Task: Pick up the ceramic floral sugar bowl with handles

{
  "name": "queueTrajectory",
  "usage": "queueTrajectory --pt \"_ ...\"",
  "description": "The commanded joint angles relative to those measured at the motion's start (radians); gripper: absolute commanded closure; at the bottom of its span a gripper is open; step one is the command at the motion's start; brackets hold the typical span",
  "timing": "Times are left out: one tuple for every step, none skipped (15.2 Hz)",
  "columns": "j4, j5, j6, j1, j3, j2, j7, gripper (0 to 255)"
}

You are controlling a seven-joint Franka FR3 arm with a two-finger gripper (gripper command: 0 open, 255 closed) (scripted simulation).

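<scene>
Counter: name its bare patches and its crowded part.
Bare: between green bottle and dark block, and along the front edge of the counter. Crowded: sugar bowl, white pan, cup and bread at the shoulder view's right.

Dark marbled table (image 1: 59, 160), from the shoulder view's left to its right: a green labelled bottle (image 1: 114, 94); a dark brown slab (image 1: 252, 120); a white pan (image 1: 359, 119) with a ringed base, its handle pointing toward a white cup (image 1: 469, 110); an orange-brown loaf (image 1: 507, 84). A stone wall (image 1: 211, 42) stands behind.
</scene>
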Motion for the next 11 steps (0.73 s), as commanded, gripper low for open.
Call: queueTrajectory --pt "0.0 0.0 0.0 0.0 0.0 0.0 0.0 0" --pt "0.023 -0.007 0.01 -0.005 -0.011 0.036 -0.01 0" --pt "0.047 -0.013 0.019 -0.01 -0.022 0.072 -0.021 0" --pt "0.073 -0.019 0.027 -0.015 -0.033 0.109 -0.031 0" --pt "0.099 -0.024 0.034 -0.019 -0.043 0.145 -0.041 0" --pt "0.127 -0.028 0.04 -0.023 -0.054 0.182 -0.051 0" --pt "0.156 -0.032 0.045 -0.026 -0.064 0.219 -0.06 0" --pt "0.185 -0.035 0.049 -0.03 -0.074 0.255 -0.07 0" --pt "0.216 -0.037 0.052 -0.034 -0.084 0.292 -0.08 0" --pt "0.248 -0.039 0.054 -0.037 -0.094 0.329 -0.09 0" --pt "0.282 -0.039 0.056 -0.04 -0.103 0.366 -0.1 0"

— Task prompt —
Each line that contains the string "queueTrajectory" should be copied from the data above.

— Response to the exercise —
  "name": "queueTrajectory",
  "usage": "queueTrajectory --pt \"_ ...\"",
Call: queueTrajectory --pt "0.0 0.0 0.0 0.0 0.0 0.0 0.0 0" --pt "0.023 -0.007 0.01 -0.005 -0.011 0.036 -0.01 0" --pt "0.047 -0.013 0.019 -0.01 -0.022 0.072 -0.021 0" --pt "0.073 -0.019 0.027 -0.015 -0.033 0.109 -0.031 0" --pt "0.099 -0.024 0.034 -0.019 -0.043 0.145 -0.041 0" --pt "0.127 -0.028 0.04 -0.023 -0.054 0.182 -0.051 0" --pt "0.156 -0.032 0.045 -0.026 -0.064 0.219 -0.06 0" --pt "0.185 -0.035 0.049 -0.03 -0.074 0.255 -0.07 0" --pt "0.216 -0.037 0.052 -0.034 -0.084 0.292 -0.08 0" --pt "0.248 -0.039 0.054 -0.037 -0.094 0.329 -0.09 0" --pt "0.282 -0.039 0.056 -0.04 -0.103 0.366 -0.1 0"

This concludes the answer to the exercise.